What the task requires :: Nothing in the data may change. Copy all of it exactly.
—————
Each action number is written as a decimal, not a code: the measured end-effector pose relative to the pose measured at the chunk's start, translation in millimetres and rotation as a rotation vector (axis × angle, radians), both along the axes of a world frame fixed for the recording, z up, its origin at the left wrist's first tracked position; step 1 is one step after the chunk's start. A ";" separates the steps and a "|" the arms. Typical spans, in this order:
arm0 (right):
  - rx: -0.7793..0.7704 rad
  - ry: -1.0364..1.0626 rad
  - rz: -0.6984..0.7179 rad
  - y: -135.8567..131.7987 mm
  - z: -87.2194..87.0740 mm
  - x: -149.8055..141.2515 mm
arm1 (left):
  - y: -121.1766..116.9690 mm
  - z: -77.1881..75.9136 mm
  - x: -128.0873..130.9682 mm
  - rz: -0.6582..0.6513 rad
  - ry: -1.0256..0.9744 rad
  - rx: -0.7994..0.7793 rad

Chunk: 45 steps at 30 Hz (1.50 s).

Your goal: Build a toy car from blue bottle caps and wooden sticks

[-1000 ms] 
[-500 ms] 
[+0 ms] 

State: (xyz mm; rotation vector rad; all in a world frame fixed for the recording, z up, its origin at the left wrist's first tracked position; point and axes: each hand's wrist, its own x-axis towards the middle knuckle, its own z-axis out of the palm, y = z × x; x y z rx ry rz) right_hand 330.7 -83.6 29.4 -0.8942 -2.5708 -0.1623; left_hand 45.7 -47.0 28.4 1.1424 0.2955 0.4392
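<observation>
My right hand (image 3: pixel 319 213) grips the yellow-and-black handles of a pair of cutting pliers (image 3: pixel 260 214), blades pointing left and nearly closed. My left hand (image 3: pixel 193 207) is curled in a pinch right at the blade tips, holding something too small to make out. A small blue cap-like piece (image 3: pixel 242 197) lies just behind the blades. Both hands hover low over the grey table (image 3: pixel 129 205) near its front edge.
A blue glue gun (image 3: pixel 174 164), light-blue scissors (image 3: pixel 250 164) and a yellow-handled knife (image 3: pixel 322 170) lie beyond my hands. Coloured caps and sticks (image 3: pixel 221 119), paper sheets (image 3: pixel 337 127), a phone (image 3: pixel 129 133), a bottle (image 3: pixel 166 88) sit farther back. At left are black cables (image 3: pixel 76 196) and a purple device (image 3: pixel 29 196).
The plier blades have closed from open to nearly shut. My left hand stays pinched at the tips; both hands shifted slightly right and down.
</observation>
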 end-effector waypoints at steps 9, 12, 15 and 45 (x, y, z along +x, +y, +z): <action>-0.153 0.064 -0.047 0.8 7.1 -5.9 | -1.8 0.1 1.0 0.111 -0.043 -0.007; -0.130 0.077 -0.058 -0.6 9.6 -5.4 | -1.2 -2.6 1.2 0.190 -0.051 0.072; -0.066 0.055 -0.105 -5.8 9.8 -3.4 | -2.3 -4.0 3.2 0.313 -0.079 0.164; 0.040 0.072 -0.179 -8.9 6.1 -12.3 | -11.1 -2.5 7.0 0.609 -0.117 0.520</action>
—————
Answer to this task ::
Each action number is written as a decimal, not a code: the measured end-effector pose relative to the pose measured at the chunk's start, translation in millimetres and rotation as a rotation vector (axis × angle, radians), both along the axes of a world frame fixed for the recording, z up, its origin at the left wrist's first tracked position; step 1 is one step after the chunk's start. A ";" separates the steps and a "|" the arms. Typical spans, in this order:
arm0 (right):
  - rx: -0.7793..0.7704 rad
  - ry: -1.0364..1.0626 rad
  - rz: -0.6984..0.7179 rad
  - y: -135.8567..131.7987 mm
  - z: -87.2194..87.0740 mm
  - x: -149.8055..141.2515 mm
arm1 (left):
  - y: -121.1766..116.9690 mm
  - z: -77.1881..75.9136 mm
  - x: -128.0873..130.9682 mm
  - rz: -0.6582..0.6513 rad
  - ry: -1.0256..0.9744 rad
  - rx: -0.7994..0.7793 rad

Chunk: 45 steps at 30 Hz (1.50 s).

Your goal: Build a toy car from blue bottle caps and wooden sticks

[-1000 ms] 
[-500 ms] 
[+0 ms] 

State: (xyz mm; rotation vector rad; all in a world frame fixed for the recording, z up, its origin at the left wrist's first tracked position; point and axes: each hand's wrist, its own x-axis towards the middle knuckle, its own z-axis out of the palm, y = z × x; x y z rx ry rz) right_hand 330.7 -83.6 29.4 -0.8942 -2.5708 -0.1623; left_hand 45.7 -47.0 28.4 1.1424 0.2955 0.4392
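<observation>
My right hand (image 3: pixel 319 213) grips the yellow-and-black handles of a pair of cutting pliers (image 3: pixel 260 214), blades pointing left and nearly closed. My left hand (image 3: pixel 193 207) is curled in a pinch right at the blade tips, holding something too small to make out. A small blue cap-like piece (image 3: pixel 242 197) lies just behind the blades. Both hands hover low over the grey table (image 3: pixel 129 205) near its front edge.
A blue glue gun (image 3: pixel 174 164), light-blue scissors (image 3: pixel 250 164) and a yellow-handled knife (image 3: pixel 322 170) lie beyond my hands. Coloured caps and sticks (image 3: pixel 221 119), paper sheets (image 3: pixel 337 127), a phone (image 3: pixel 129 133), a bottle (image 3: pixel 166 88) sit farther back. At left are black cables (image 3: pixel 76 196) and a purple device (image 3: pixel 29 196).
The plier blades have closed from open to nearly shut. My left hand stays pinched at the tips; both hands shifted slightly right and down.
</observation>
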 end-effector waypoints at steps 9, 12, 15 and 45 (x, y, z along +x, +y, +z): <action>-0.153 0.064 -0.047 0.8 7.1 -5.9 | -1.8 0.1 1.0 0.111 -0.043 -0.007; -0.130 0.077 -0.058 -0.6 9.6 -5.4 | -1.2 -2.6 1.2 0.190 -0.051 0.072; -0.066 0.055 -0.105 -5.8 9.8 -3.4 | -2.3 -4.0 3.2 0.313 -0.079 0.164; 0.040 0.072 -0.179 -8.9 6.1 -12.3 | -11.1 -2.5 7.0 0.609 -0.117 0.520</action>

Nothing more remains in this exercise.